The winners of the inaugural Car Design Awards China 2010 were announced at an awards ceremony on 21 April in Beijing, just prior to Auto China.
Automotive design directors and the design press gathered at automotive design studio CH-Auto to celebrate the achievements of the next generation of car designers. Presenters Edward Wong (China Central Academy of Fine Arts) and Kumo Chiu (Idea Dao Design) took to the stage and introduced the winning student designers in five awards categories.
The Citroën ‘Cocoon_Butterfly’ scored the highest points in the entire competition
Judges also said the concept showed “good proportion” and that it was a “high quality design with good presentation”
Students from Shandong University of Art and Design impressed the judges with their appealing Buick ‘Swing Beginner’ proposal
Judges thought the concept showed “efficient use of interior space, and a good solution for the seat of the vehicle in swing”.
Judges praised the “cool shell design” that looked “fun” and proved “a good way of solving [inner city parking] problems”

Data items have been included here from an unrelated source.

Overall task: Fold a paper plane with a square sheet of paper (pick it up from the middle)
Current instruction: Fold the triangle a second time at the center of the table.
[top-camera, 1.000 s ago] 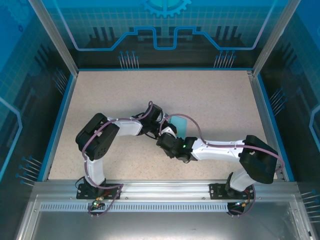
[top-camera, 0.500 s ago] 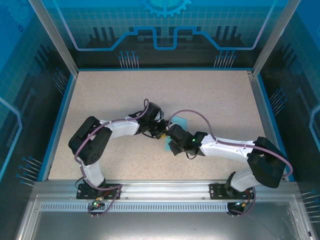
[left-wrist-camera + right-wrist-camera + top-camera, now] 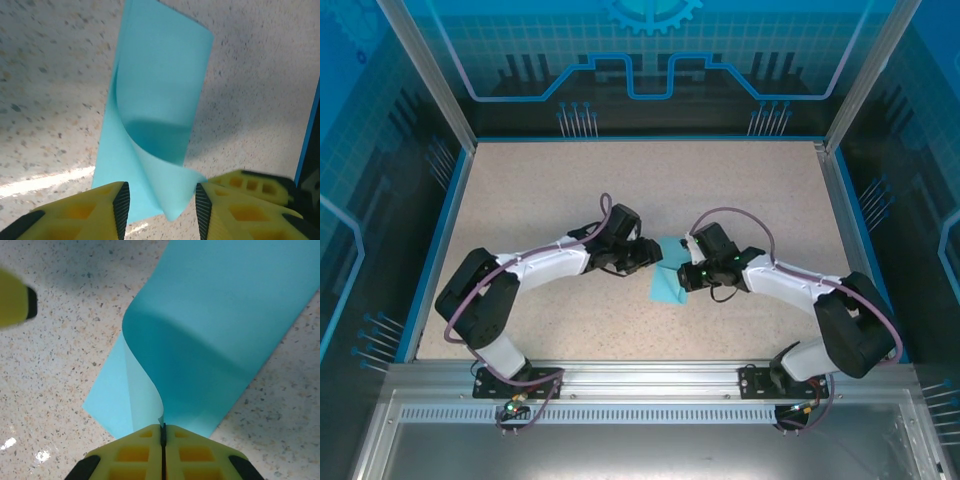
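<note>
The speckled beige table (image 3: 540,190) is framed by a blue rim (image 3: 437,250). The square sheet of paper (image 3: 667,287) lies on it, well apart from that rim, one edge curled upward.

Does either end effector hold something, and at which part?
The right end effector pinches the square sheet of paper at its lifted, curled edge. The left end effector is open, clamping nothing.

From above we see only part of the square sheet of paper (image 3: 666,288), the rest under the left gripper (image 3: 653,257) and right gripper (image 3: 686,272). The left wrist view clips its far corner; the right wrist view cuts off its far end, and a blurred yellow fingertip (image 3: 11,302) at the left edge
</note>
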Motion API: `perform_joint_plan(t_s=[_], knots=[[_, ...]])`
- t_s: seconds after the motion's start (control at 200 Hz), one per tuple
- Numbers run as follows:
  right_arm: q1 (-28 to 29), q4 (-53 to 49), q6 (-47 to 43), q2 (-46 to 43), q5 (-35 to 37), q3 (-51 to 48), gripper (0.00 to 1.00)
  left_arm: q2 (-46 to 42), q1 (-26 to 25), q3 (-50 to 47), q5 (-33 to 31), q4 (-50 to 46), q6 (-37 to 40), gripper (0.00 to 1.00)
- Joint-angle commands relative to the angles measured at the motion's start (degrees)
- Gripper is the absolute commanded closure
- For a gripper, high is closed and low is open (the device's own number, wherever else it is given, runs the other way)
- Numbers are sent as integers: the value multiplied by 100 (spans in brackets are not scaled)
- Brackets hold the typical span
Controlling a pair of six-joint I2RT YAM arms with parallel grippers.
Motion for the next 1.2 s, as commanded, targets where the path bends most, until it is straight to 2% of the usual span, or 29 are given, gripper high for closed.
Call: perform_joint_plan(t_s=[0.0, 0.2, 0.495, 1.195], knots=[[-185, -211, -221, 265, -395, 161, 93, 1, -193, -74, -108, -92, 167, 60], [-285, -438, -406, 676, -284, 466, 94, 132, -401, -83, -136, 100, 68, 65], [-404, -750, -635, 1006, -101, 809, 94, 233, -467, -152, -194, 235, -41, 66], [-450, -879, -496, 1155, -14, 970, 93, 406, -476, -61, -166, 225, -47, 67]])
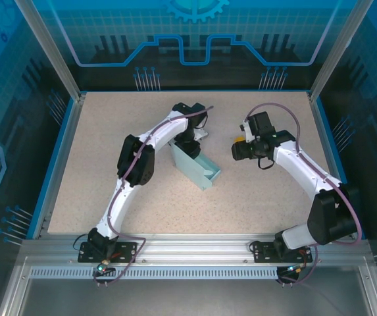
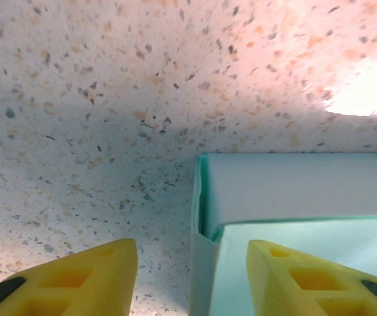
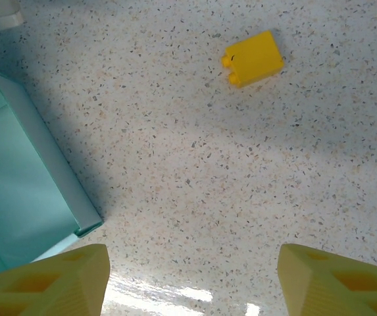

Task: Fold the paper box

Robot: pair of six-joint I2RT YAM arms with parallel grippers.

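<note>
my left pincer [image 2: 191, 249]: fingers apart, straddling one upright corner of the paper box [image 2: 293, 191], not clamped on it. the paper box sits on the surface [image 1: 109, 164], about the middle, between my two arms, partly folded with walls standing. inside it, bare teal card. right of the box, a small yellow block [image 3: 252, 58] lies on the speckle, apart from it. my right pincer [image 3: 193, 255]: fingers wide apart over bare surface, box edge at its left.
</note>
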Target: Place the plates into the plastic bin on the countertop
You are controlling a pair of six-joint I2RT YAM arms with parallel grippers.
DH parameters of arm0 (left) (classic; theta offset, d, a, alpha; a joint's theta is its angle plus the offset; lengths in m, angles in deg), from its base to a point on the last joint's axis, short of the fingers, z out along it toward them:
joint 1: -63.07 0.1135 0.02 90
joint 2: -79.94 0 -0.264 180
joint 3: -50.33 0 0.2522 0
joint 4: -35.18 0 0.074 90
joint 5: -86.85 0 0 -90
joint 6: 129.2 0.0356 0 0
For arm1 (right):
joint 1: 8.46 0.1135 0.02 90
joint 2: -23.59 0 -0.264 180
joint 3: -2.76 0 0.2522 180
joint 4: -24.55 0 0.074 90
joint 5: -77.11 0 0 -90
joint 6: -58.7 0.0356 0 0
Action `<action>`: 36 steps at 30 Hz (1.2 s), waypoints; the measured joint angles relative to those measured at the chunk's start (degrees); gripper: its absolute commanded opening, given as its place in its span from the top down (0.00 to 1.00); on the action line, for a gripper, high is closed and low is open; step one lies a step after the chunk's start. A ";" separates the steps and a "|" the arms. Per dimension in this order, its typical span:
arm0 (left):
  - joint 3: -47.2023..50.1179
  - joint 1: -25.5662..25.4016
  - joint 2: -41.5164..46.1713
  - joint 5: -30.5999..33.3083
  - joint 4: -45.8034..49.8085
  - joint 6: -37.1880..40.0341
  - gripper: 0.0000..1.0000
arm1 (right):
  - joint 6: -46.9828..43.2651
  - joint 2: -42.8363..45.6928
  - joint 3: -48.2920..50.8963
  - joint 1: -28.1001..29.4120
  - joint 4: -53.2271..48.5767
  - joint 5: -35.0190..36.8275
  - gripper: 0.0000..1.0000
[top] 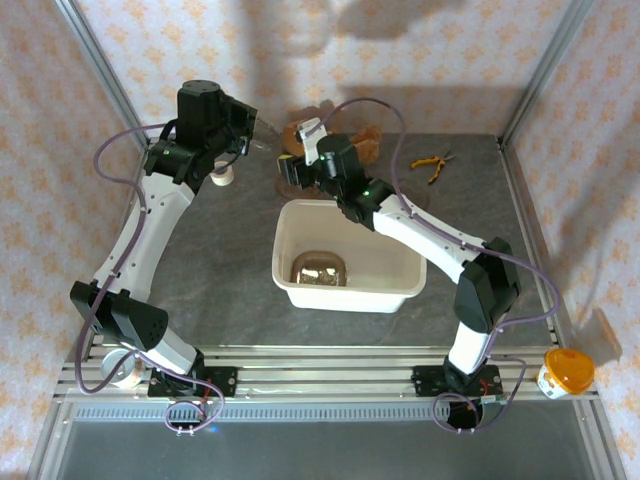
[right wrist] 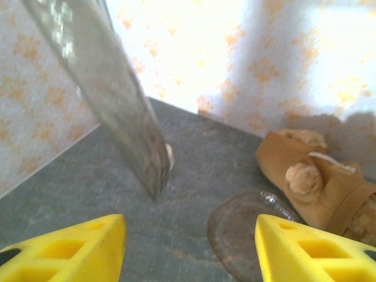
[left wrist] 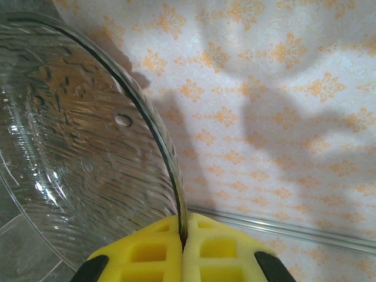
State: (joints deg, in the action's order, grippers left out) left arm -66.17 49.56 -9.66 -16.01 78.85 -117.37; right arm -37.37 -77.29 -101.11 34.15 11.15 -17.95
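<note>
- The plastic bin [top: 346, 297] sits mid-countertop [top: 220, 260] and serves as the reference for everything below.
- Done so far: a brownish plate in the bin [top: 318, 268] lies flat on its floor, towards the left wall. Whether it is one plate or a small stack I cannot tell.
- In hand: the left gripper [left wrist: 182, 234] is pinched tight on the rim of a clear ribbed plate [left wrist: 88, 147]. It holds the plate on edge, up in the air beyond the bin's far-left corner and not yet over the opening.
- Left to do: another plate [right wrist: 241, 235] lies flat on the countertop just beyond the bin's far wall, right beside a brown plush toy [right wrist: 311, 176].
- The right gripper [right wrist: 189, 228] hovers over that spot with its jaws spread wide and nothing between them. The lying plate sits towards its right finger.
- Yellow-handled pliers [top: 432, 163] lie beyond the bin's far-right corner, apart from the work.
- My judgement: the task is partway through. The held plate needs carrying over the bin and releasing, and the lying plate needs picking up.
</note>
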 measured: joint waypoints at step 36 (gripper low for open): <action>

Student designer Geng Li proudly receives his Best Innovation award from Wu Jian Guo (left), Director of Commission of Economy and Information, Shunyi District Government
Best Exterior Design
Citroën ‘Cocoon_Butterfly’ – Bingyang Hu (Guangzhou Academy of Fine Arts)
Scoring the highest points in the entire competition, the Citroën ‘Cocoon_Butterfly’ concept designed by Bingyang Hu from Guangzhou Academy of Fine Arts, was a firm favourite with the majority of the judging panel. Well thought out, and presented as a complete vehicle statement, the concept stood out for its exceptional design quality and detail. With inspiration taken from the wings and antenna of a butterfly, the compound eyes of insects, and even a whale tail, the concept certainly made its mark on the judges. Shen XiangChau, Chief Styling Designer at CH-Auto, described the ‘Cocoon_Butterfly’ concept as “an elegant explosion of speed and passion”. Cao Min, Director of Advanced Design at GM PATAC, thought the concept showed “good proportion” and that it was a “high quality design with good presentation.” And Cai Qian, Head of the Shanghai Design Studio, Shanghai Volkwagen, commented that it was “a very impressive design, with good rendering, that matches the Citroën style very well.”
Best Interior Design
(Sponsor: Johnson Controls)
Buick ‘Swing Beginner’ – Yanchao Wang and Zhizhen Zhang (Shandong University of Art & Design)
Yanchao Wang and Zhizhen Zhang of Shandong University of Art & Design won the award for Best Interior Design for the captivating and innovative seating concept of the Buick ‘Swing Beginner’ concept. The appealing proposal featured multi-directional wheels and a drive system controlled by body movement via seat and gravity sensors. PSA Peugeot Citroën China’s Chief of Design, Double Du, said he was “impressed by the very unique design of adjustable layout seats mounted on a round rail,” while Design Manager Robert Walker agreed it was an innovative seating concept. Cao Min thought the concept showed “efficient use of interior space, and a good solution for the seat of the vehicle in swing”.
(Sponsor: Shunyi District Government)
‘Rotating Shell’ concept – Geng Li (Guangzhou Academy of Fine Arts)
The ‘Rotating Shell’ concept from Guangzhou Academy of Fine Arts student designer Geng Li offered a fresh design approach to the compact vehicle for city transport. With its asymmetric design and innovative upright parking mode, Geng Li’s concept really caught the judges’ imagination. It gained praise from PSA Peugeot Citroën China’s Double Du, who described it as “a very cool shell design for individual transportation”. Cai Qian added that it proved “a good way of solving [inner city parking] problems”; and Cao Min said: “It looks like a fun, interesting idea with cool details”, and highlighted “the high quality rendering” that contributed towards the professional presentation. Designer Peter Stevens, chair of the judging panel and visiting professor of Vehicle Design at London’s Royal College
of Art, summed up the concept as “nicely
considered and beautifully presented”.